Task statement
The reply should be an exact transcription of every record.
Start of Data shown
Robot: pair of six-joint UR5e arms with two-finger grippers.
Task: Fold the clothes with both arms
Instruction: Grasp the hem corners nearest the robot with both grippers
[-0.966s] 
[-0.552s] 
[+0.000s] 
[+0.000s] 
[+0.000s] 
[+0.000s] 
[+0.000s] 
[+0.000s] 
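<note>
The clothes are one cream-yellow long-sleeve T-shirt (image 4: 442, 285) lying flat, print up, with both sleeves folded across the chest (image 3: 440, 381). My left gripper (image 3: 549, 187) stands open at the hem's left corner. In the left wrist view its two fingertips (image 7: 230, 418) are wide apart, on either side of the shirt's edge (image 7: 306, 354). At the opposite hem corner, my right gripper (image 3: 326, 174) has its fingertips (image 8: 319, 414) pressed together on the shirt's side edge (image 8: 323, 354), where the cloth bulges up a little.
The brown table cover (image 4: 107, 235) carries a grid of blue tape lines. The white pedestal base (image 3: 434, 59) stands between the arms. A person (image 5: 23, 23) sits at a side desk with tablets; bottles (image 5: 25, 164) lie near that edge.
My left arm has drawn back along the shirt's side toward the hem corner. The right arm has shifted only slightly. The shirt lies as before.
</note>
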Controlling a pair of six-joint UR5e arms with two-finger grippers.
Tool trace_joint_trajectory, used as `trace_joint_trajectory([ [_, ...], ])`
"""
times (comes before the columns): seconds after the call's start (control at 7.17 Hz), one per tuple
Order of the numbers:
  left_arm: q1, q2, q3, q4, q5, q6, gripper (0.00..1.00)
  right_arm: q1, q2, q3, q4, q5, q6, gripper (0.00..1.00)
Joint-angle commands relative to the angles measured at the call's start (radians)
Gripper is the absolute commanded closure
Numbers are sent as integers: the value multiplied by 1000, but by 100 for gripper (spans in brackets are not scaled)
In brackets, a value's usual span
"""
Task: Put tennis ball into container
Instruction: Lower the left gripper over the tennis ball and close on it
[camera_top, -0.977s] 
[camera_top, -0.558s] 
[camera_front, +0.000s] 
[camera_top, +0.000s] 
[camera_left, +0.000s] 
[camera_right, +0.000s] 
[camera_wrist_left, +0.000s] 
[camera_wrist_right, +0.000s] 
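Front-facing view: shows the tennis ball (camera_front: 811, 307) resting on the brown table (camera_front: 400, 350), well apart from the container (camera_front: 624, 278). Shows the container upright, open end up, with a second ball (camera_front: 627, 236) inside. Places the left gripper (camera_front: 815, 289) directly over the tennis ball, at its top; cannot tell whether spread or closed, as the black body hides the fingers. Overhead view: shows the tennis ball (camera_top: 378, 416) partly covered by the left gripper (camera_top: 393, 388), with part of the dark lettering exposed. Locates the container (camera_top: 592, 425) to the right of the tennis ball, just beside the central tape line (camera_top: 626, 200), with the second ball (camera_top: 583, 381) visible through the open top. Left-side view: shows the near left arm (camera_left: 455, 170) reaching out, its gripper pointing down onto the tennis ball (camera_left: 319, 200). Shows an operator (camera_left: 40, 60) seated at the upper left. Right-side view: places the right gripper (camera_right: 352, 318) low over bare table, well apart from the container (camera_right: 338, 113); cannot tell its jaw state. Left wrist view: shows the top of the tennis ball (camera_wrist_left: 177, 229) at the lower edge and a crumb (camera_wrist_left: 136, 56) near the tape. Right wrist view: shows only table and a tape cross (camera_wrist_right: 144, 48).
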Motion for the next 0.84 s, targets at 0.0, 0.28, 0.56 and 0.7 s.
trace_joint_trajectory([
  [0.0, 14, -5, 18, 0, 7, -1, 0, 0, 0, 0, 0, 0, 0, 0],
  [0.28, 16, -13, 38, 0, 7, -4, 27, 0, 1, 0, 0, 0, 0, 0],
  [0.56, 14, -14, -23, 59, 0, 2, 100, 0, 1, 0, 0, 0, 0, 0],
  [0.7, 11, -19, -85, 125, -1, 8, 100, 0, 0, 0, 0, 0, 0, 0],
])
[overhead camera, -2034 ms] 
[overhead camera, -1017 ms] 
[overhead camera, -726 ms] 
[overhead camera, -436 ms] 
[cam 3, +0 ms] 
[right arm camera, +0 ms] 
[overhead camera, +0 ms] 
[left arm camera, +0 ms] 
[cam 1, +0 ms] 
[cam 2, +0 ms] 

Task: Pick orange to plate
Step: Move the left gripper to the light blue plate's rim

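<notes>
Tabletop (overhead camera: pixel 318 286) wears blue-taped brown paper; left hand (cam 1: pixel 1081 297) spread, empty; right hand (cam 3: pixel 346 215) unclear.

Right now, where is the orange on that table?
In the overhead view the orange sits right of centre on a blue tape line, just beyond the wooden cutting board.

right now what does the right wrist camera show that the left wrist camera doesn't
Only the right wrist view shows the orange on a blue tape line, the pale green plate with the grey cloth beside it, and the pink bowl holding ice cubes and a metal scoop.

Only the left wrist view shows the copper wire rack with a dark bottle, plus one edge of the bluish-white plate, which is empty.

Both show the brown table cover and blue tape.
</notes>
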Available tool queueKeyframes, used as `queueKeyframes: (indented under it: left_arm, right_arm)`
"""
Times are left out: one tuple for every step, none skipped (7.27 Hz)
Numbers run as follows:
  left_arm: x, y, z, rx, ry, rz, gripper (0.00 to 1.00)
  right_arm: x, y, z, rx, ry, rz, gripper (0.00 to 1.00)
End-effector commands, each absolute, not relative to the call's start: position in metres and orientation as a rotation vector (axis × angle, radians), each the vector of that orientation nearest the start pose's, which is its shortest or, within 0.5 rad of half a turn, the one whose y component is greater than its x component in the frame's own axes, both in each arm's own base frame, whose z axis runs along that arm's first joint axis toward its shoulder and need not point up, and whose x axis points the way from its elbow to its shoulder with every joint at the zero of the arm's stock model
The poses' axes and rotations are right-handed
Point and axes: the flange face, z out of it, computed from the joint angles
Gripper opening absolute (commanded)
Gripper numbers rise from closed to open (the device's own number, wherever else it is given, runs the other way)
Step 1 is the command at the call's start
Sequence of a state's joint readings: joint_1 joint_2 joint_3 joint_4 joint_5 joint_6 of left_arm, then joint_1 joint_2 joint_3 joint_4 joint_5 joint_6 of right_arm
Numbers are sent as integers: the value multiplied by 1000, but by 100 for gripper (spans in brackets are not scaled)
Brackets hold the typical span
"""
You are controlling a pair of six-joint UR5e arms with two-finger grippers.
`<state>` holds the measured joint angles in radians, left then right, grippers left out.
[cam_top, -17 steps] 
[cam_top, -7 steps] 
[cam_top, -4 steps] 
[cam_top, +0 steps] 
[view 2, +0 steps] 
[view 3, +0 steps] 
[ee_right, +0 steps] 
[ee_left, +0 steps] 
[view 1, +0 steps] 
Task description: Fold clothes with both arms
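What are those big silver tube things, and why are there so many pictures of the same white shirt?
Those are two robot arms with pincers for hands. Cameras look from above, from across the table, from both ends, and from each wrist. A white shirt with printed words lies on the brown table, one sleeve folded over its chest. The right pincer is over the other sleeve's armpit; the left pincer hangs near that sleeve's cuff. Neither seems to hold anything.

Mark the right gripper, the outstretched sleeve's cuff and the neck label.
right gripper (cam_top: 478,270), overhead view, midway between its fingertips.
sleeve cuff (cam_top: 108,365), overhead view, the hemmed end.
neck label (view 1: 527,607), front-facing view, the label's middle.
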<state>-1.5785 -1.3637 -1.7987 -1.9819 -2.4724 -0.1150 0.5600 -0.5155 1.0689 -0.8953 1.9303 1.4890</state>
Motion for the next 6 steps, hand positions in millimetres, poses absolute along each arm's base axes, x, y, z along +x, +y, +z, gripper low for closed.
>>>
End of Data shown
Written response
Robot: pair of six-joint UR5e arms with two-finger grippers.
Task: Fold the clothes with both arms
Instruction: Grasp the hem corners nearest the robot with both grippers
[-0.966s] 
[-0.552s] 
[+0.000s] 
[+0.000s] 
[+0.000s] 
[+0.000s] 
[+0.000s] 
[+0.000s] 
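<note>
The clothes are one cream-yellow long-sleeve T-shirt (image 4: 442, 285) lying flat, print up, with both sleeves folded across the chest (image 3: 440, 381). My left gripper (image 3: 549, 187) stands open at the hem's left corner. In the left wrist view its two fingertips (image 7: 230, 418) are wide apart, on either side of the shirt's edge (image 7: 306, 354). At the opposite hem corner, my right gripper (image 3: 326, 174) has its fingertips (image 8: 319, 414) pressed together on the shirt's side edge (image 8: 323, 354), where the cloth bulges up a little.
The brown table cover (image 4: 107, 235) carries a grid of blue tape lines. The white pedestal base (image 3: 434, 59) stands between the arms. A person (image 5: 23, 23) sits at a side desk with tablets; bottles (image 5: 25, 164) lie near that edge.
My left arm has drawn back along the shirt's side toward the hem corner. The right arm has shifted only slightly. The shirt lies as before.
</note>
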Controlling a pair of six-joint UR5e arms with two-finger grippers.
Tool trace_joint_trajectory, used as `trace_joint_trajectory([ [_, ...], ])`
"""
times (comes before the columns): seconds after the call's start (control at 7.17 Hz), one per tuple
Order of the numbers:
  left_arm: q1, q2, q3, q4, q5, q6, gripper (0.00..1.00)
  right_arm: q1, q2, q3, q4, q5, q6, gripper (0.00..1.00)
Joint-angle commands relative to the angles measured at the call's start (radians)
Gripper is the absolute commanded closure
Numbers are sent as integers: the value multiplied by 1000, but by 100 for gripper (spans in brackets are not scaled)
In brackets, a value's usual span
"""
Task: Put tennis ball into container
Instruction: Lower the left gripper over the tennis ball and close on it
[camera_top, -0.977s] 
[camera_top, -0.558s] 
[camera_front, +0.000s] 
[camera_top, +0.000s] 
[camera_left, +0.000s] 
[camera_right, +0.000s] 
[camera_wrist_left, +0.000s] 
[camera_wrist_right, +0.000s] 
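Front-facing view: shows the tennis ball (camera_front: 811, 307) resting on the brown table (camera_front: 400, 350), well apart from the container (camera_front: 624, 278). Shows the container upright, open end up, with a second ball (camera_front: 627, 236) inside. Places the left gripper (camera_front: 815, 289) directly over the tennis ball, at its top; cannot tell whether spread or closed, as the black body hides the fingers. Overhead view: shows the tennis ball (camera_top: 378, 416) partly covered by the left gripper (camera_top: 393, 388), with part of the dark lettering exposed. Locates the container (camera_top: 592, 425) to the right of the tennis ball, just beside the central tape line (camera_top: 626, 200), with the second ball (camera_top: 583, 381) visible through the open top. Left-side view: shows the near left arm (camera_left: 455, 170) reaching out, its gripper pointing down onto the tennis ball (camera_left: 319, 200). Shows an operator (camera_left: 40, 60) seated at the upper left. Right-side view: places the right gripper (camera_right: 352, 318) low over bare table, well apart from the container (camera_right: 338, 113); cannot tell its jaw state. Left wrist view: shows the top of the tennis ball (camera_wrist_left: 177, 229) at the lower edge and a crumb (camera_wrist_left: 136, 56) near the tape. Right wrist view: shows only table and a tape cross (camera_wrist_right: 144, 48).
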Motion for the next 0.84 s, targets at 0.0, 0.28, 0.56 and 0.7 s.
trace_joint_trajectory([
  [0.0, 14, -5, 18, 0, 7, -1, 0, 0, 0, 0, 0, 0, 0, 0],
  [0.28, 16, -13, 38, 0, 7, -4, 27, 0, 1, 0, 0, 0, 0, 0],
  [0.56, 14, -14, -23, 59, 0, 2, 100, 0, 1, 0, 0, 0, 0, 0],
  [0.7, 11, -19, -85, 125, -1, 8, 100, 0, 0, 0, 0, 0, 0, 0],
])
[overhead camera, -2034 ms] 
[overhead camera, -1017 ms] 
[overhead camera, -726 ms] 
[overhead camera, -436 ms] 
[cam 3, +0 ms] 
[right arm camera, +0 ms] 
[overhead camera, +0 ms] 
[left arm camera, +0 ms] 
[cam 1, +0 ms] 
[cam 2, +0 ms] 

Task: Pick orange to plate
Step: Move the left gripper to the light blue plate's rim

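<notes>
Tabletop (overhead camera: pixel 318 286) wears blue-taped brown paper; left hand (cam 1: pixel 1081 297) spread, empty; right hand (cam 3: pixel 346 215) unclear.

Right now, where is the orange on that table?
In the overhead view the orange sits right of centre on a blue tape line, just beyond the wooden cutting board.

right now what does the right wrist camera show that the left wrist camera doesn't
Only the right wrist view shows the orange on a blue tape line, the pale green plate with the grey cloth beside it, and the pink bowl holding ice cubes and a metal scoop.

Only the left wrist view shows the copper wire rack with a dark bottle, plus one edge of the bluish-white plate, which is empty.

Both show the brown table cover and blue tape.
</notes>
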Available tool queueKeyframes, used as `queueKeyframes: (indented under it: left_arm, right_arm)`
"""
Times are left out: one tuple for every step, none skipped (7.27 Hz)
Numbers run as follows:
  left_arm: x, y, z, rx, ry, rz, gripper (0.00 to 1.00)
  right_arm: x, y, z, rx, ry, rz, gripper (0.00 to 1.00)
End-effector commands, each absolute, not relative to the call's start: position in metres and orientation as a rotation vector (axis × angle, radians), each the vector of that orientation nearest the start pose's, which is its shortest or, within 0.5 rad of half a turn, the one whose y component is greater than its x component in the frame's own axes, both in each arm's own base frame, whose z axis runs along that arm's first joint axis toward its shoulder and need not point up, and whose x axis points the way from its elbow to its shoulder with every joint at the zero of the arm's stock model
The poses' axes and rotations are right-handed
Point and axes: the flange face, z out of it, computed from the joint angles
Gripper opening absolute (commanded)
Gripper numbers rise from closed to open (the device's own number, wherever else it is given, runs the other way)
Step 1 is the command at the call's start
Sequence of a state's joint readings: joint_1 joint_2 joint_3 joint_4 joint_5 joint_6 of left_arm, then joint_1 joint_2 joint_3 joint_4 joint_5 joint_6 of right_arm
Numbers are sent as integers: the value multiplied by 1000, but by 100 for gripper (spans in brackets are not scaled)
Brackets hold the typical span
"""
You are controlling a pair of six-joint UR5e arms with two-finger grippers.
`<state>` holds the measured joint angles in radians, left then right, grippers left out.
[cam_top, -17 steps] 
[cam_top, -7 steps] 
[cam_top, -4 steps] 
[cam_top, +0 steps] 
[view 2, +0 steps] 
[view 3, +0 steps] 
[ee_right, +0 steps] 
[ee_left, +0 steps] 
[view 1, +0 steps] 
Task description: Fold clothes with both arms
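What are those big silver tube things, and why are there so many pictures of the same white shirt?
Those are two robot arms with pincers for hands. Cameras look from above, from across the table, from both ends, and from each wrist. A white shirt with printed words lies on the brown table, one sleeve folded over its chest. The right pincer is over the other sleeve's armpit; the left pincer hangs near that sleeve's cuff. Neither seems to hold anything.

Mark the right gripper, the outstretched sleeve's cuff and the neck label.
right gripper (cam_top: 478,270), overhead view, midway between its fingertips.
sleeve cuff (cam_top: 108,365), overhead view, the hemmed end.
neck label (view 1: 527,607), front-facing view, the label's middle.
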<state>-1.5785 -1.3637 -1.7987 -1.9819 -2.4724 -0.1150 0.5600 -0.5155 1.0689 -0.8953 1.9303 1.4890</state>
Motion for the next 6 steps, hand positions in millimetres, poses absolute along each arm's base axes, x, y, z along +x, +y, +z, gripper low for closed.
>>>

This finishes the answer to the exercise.